We present the results of first principles calculations of the structural, electronic, elastic, vibrational, and thermodynamic properties of the hypothetical silicon-based, guest containing type-VIII clathrates Ba8Si46 and Ba8Al16Si30. We obtained the lattice constant, formation energy, band structure, density of states, elastic constants, sound velocity, and Debye temperature using the density functional theory with generalized gradient approximation (GGA). We calculated phonon dispersion and vibrational density of states spectra using the density functional perturbation energy within GGA. We computed the temperature dependent specific heat, vibrational entropy, and vibrational Helmholtz free energy by utilizing quasi-harmonic approximation.
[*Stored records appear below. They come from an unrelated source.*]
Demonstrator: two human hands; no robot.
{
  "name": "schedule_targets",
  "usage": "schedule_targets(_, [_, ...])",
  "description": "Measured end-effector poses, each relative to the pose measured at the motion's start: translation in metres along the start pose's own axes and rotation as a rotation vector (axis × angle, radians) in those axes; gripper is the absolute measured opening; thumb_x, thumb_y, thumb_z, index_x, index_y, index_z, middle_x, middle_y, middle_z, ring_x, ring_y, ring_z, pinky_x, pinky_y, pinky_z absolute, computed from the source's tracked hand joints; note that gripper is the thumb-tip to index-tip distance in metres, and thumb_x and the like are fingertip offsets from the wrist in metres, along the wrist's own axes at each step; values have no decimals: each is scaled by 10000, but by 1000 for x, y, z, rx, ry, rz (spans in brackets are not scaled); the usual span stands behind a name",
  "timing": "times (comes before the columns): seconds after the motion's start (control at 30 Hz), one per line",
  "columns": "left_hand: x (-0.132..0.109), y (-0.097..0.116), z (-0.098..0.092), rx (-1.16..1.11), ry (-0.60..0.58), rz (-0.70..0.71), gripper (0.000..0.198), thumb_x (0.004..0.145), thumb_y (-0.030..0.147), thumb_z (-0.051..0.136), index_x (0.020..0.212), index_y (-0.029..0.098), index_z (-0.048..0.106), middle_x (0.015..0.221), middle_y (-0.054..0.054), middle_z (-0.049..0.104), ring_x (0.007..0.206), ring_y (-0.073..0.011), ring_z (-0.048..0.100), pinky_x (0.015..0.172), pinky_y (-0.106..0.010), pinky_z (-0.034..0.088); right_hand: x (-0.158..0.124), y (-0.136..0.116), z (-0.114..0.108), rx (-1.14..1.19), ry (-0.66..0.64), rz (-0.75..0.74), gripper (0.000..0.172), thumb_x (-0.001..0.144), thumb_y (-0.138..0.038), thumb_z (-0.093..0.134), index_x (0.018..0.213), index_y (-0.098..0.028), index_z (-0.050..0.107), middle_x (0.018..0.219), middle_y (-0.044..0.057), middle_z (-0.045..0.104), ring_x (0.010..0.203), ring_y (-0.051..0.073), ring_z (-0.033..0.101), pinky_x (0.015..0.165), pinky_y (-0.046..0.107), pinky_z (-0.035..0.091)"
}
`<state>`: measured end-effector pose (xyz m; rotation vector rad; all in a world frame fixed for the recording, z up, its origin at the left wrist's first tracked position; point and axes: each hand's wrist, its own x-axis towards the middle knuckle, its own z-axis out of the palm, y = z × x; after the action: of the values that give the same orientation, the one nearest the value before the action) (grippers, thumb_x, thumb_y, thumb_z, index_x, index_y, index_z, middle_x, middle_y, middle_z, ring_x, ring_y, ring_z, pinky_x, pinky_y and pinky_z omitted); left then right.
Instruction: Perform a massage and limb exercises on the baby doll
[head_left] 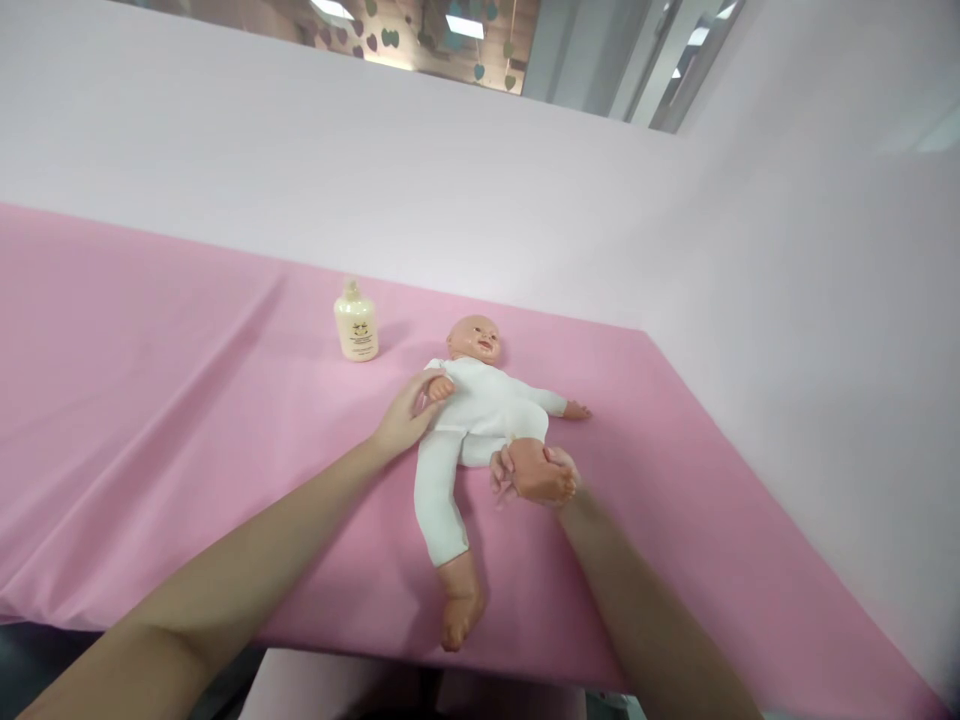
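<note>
A baby doll (491, 400) with a white cloth body lies on its back on the pink-covered table, head away from me. My left hand (405, 412) is closed around the doll's arm at the left, just by its small plastic hand (440, 388). Lower down, my right hand (501, 472) wraps around one plastic foot (541, 472), lifting that leg with the knee bent; part of my palm is hidden behind the foot. The doll's other leg (442, 500) stretches straight towards the table's front edge. Its far arm lies out to the right, untouched.
A cream pump bottle (357, 325) with a printed label stands upright left of the doll's head. The pink cover (187, 400) has folds at the left. White walls (300, 150) rise behind and to the right, with a window (450, 40) above.
</note>
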<state>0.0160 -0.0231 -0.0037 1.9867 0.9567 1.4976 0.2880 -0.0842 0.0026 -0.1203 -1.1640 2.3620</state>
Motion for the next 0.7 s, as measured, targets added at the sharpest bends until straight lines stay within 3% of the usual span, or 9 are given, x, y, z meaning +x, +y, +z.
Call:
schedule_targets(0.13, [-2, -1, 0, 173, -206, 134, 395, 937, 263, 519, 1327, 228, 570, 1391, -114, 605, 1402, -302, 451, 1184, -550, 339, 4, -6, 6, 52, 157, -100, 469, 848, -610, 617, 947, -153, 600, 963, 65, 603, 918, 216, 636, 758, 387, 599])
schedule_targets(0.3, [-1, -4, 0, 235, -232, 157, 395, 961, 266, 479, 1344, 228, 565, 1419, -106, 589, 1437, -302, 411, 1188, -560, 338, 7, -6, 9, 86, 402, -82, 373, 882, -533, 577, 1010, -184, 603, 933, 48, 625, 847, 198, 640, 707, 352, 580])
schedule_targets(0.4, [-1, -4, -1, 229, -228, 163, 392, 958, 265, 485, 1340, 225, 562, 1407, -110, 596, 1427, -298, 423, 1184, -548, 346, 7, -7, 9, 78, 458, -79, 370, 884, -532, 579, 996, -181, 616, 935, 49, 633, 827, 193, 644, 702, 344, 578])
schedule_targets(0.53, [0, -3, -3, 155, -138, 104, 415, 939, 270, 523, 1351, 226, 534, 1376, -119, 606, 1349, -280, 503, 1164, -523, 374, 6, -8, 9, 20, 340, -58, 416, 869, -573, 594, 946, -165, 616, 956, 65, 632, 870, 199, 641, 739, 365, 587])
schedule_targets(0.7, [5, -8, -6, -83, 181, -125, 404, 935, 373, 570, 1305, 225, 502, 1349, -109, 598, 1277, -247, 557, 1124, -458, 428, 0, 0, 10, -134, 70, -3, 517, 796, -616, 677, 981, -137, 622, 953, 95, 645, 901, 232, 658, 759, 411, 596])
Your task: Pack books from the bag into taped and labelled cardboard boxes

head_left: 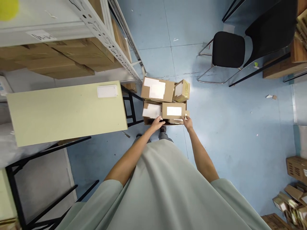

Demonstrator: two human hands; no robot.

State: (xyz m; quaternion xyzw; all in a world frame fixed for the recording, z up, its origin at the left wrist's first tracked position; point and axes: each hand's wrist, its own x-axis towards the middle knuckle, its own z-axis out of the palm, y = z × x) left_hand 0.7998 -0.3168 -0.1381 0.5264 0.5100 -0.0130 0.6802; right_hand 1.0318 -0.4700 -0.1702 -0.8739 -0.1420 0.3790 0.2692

We found that replacing some silicon atoms in the framework with aluminum atoms leads to the decrease of the fundamental band gap from 1.0 in Ba8Si46 to 0.18 eV in Ba8Al16Si30. Moreover, the guest Ba atoms produced localized phonon modes lying below 1.2, 1.8 THz for Ba8Si46, and Ba8Al16Si30, respectively, which lead to the reduction of the acoustic bandwidth of the host material. The effect of replacing Si atoms with Al on the properties of the interest is also discussed.